What is the risk of getting outside of COVID?
The summer of 2022 is synonymous with outdoor parties, music festivals and outdoor activities. All activities in which people can theoretically worry less about contracting COVID-19. Or will the rapidly growing new omikron variants throw a spanner in the works for all outdoor events again this year?
The highly contagious and immune-evasive BA.4 and BA.5 sublines of omikron are now the dominant species and the ‘corona summer wave’, at least according to published data by RIVM. However, health experts agree that outdoor activities are still much safer than indoor activities.
This is because viral aerosols do not get a chance to accumulate in the air here. But with the most transferable variants to date, there is a good chance that you have even less protection in certain situations.
In other words, walking or jogging on a secluded hiking trail or windy beach is a lot safer than standing shoulder to shoulder with revelers under a tent at an outdoor party. Or sing and dance with fans crammed together in an open-air concert.
But given the high infection rate in the Netherlands, there is more virus circulating in the air, so it is really better to be quite careful in any environment. That means wearing a mask as much as possible in some places, applying social distancing and being well aware of your surroundings.
Because even for those who have been infected recently, the new variants don’t really offer much protection against re-acquiring the virus.
Ways to improve your health
For outdoor enthusiasts, the warmer weather of summer not only means pleasantly relaxing in nature, but also sweating a lot in the open air. Below you will find some of the easiest ways to get involved in outdoor sports, along with the impressive health benefits it provides.
To walk
Don’t feel like an intensive workout? Then know that walking is one of the most basic forms of outdoor sport, the health benefits of which are unparalleled. After all, walking is good for your joints and walking just one hour a week will help relieve joint pain.

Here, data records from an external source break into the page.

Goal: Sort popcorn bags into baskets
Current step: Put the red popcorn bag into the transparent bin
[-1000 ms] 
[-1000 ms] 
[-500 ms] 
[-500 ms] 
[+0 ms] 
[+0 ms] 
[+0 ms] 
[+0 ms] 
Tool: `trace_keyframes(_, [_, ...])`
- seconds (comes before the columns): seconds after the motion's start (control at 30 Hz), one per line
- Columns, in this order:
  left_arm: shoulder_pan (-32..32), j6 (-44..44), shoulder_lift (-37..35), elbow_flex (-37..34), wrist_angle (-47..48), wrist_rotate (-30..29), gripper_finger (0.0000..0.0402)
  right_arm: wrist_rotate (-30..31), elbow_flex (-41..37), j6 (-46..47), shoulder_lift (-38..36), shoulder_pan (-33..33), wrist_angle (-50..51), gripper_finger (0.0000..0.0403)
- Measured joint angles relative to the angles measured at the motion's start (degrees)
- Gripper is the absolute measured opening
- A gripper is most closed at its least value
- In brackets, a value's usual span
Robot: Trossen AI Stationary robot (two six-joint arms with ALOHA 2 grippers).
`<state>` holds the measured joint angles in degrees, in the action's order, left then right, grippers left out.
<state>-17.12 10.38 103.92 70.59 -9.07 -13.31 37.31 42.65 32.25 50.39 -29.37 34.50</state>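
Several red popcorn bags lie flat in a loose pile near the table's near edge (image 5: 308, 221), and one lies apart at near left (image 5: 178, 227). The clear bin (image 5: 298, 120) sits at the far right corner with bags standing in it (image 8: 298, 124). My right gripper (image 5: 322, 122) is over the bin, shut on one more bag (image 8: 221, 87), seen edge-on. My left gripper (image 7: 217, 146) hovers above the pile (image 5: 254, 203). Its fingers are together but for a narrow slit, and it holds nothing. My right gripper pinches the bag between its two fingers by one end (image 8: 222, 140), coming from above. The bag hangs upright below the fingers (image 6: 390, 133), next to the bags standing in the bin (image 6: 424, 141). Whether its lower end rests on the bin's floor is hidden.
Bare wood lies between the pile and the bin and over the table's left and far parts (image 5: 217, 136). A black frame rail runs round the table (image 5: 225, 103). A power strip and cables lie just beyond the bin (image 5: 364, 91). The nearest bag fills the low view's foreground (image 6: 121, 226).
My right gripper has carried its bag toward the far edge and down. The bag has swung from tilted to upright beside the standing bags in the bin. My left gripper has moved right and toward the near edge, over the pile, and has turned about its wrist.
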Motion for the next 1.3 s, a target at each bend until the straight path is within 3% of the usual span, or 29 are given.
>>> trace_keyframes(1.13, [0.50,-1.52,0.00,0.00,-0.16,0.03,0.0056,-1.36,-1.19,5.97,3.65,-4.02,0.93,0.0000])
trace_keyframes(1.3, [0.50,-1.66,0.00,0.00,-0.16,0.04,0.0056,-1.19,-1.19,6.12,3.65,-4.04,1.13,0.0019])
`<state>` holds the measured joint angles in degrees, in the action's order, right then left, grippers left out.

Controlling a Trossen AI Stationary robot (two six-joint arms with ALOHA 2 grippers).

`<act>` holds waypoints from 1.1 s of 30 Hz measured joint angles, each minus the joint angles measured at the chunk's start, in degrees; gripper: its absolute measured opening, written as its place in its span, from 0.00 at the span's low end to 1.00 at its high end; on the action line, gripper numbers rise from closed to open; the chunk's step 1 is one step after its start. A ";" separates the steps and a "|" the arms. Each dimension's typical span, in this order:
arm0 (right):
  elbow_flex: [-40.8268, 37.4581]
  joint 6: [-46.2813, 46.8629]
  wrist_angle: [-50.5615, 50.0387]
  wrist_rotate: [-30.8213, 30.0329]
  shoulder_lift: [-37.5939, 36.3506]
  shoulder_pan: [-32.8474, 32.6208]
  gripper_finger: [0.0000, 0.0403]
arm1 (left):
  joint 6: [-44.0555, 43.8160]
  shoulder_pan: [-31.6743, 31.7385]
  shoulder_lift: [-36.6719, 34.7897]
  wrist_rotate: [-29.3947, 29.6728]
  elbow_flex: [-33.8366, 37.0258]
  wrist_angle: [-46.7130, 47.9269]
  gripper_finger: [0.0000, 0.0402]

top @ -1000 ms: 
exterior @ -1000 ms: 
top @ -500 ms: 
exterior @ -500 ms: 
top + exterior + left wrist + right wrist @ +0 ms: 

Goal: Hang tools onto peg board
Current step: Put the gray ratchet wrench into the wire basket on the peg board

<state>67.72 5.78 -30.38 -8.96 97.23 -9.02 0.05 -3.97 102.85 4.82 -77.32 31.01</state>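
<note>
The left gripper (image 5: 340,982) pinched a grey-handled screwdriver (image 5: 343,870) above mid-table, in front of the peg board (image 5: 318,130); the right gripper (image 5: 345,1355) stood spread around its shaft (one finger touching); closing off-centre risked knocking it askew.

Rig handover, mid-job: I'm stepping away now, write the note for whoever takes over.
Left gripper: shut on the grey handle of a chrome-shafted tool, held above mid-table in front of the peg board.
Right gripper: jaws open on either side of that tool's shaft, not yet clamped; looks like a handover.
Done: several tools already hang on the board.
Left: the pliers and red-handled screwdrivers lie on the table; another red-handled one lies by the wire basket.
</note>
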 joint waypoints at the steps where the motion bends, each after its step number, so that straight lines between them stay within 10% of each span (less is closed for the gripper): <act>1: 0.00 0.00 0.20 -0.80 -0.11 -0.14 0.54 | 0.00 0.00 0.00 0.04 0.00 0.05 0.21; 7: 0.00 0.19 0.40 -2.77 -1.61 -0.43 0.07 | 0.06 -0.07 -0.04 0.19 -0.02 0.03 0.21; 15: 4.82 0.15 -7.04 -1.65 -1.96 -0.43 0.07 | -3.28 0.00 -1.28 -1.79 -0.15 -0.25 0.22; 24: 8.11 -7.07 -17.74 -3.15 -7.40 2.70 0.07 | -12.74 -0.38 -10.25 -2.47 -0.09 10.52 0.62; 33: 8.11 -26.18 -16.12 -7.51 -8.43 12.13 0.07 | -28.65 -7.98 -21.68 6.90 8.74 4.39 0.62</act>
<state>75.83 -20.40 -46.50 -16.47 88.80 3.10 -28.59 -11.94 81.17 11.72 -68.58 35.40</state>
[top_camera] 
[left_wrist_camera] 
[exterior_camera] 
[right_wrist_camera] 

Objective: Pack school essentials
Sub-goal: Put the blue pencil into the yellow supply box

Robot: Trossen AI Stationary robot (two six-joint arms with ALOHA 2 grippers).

Walking regularly is also associated with a reduced risk of developing heart disease. Best of all, you can do it pretty much anywhere!
Hiking
Although hiking is similar to walking, it is an outdoor experience all its own. Exploring new paths of varying lengths and difficulty makes it both a mental and physical challenge.
According to an American study, you also use 28% more energy when you walk on rougher terrain than when you walk on flat ground. Something that leads to an extra calorie burn.
Joging
Are you ready to pick up the pace and get some fresh air at the same time? Then try swapping a fitness exercise on the treadmill for an outdoor jog. In general, jogging offers a wide range of health benefits, including a lower risk of heart disease. This is done by increasing the ‘good’ HDL cholesterol and lowering blood pressure.
Running outdoors is also associated with an increase in positive energy. Plus a reduction in tension and depression. Many joggers also report that they enjoy this running and that they will do it more often. Important tip: Definitely start at a comfortable pace that you’re confident you can sustain for the duration of your run.
Interval Training
High-intensity interval training, also known as HIIT, is a popular training method characterized by short bursts of intense exercise followed by short periods of recovery. As the name suggests, HIIT is intense, but these workouts (usually lasting between 10 and 30 minutes) are considered one of the most efficient ways to exercise.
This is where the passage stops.